**Exercise**
Take the material below and reproduce, word for word, only the lines from the line with "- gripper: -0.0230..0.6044" through the line with "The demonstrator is".
- - - - - - -
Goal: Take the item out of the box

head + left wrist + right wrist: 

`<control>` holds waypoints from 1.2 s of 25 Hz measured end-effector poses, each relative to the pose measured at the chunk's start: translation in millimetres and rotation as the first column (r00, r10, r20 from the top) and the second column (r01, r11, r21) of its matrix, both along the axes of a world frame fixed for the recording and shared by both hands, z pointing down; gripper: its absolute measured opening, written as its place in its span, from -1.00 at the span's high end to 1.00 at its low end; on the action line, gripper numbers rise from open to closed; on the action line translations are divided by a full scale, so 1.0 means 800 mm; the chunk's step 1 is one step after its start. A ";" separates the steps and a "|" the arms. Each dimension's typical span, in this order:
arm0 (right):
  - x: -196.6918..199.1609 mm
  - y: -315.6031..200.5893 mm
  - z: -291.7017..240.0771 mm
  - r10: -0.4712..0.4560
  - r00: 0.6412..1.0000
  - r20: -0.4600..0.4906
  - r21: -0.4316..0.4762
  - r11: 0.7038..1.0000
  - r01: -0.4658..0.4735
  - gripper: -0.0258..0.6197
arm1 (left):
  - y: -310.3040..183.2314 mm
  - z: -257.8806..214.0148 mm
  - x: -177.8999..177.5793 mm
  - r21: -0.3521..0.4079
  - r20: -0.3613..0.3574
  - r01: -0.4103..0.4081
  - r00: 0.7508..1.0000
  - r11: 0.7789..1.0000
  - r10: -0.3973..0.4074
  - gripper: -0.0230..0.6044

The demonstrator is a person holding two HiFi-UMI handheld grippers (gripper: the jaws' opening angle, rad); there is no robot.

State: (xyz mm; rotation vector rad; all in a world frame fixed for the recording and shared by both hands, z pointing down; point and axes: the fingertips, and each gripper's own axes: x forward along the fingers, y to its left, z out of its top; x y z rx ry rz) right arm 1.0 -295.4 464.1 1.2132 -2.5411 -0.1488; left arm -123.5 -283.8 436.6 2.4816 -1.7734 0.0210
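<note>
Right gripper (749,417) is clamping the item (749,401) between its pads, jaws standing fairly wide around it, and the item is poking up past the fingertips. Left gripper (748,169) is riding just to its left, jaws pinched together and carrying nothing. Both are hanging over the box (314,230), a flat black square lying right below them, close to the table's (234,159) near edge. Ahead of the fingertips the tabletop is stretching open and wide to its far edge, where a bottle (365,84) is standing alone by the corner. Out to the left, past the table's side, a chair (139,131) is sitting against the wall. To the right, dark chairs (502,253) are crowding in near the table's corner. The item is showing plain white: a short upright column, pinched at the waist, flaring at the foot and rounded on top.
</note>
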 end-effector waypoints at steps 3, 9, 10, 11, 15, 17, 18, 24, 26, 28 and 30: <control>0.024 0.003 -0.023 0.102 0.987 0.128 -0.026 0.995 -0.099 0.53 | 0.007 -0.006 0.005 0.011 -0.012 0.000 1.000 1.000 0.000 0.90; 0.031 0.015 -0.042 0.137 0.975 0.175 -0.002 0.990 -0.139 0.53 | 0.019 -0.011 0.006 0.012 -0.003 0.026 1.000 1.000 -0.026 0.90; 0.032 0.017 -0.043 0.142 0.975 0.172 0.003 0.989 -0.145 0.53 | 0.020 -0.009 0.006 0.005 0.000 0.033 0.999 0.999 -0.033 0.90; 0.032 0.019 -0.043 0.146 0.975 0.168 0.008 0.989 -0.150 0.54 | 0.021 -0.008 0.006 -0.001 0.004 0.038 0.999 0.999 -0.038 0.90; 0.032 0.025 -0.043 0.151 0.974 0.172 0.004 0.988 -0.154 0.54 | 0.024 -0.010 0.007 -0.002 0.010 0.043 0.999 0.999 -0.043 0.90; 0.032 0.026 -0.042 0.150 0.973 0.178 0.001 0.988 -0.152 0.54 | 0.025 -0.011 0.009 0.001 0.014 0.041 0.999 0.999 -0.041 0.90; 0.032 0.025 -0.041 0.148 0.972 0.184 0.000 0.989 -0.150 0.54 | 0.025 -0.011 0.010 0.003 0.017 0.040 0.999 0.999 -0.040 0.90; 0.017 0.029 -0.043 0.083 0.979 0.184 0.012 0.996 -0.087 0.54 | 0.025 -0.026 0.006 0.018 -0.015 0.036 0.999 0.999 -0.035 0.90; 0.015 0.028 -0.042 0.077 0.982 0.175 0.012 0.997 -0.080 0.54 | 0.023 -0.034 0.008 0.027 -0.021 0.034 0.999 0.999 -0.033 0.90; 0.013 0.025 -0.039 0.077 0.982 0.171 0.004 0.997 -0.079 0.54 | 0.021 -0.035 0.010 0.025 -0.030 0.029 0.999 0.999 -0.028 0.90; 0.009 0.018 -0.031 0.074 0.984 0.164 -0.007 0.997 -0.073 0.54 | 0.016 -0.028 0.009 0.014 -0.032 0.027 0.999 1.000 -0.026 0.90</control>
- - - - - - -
**Task result**
  - gripper: -0.0230..0.6044

The demonstrator is a person holding two HiFi-UMI handheld grippers (gripper: the jaws' opening angle, rad); there is no robot.

There is nothing more to this exercise.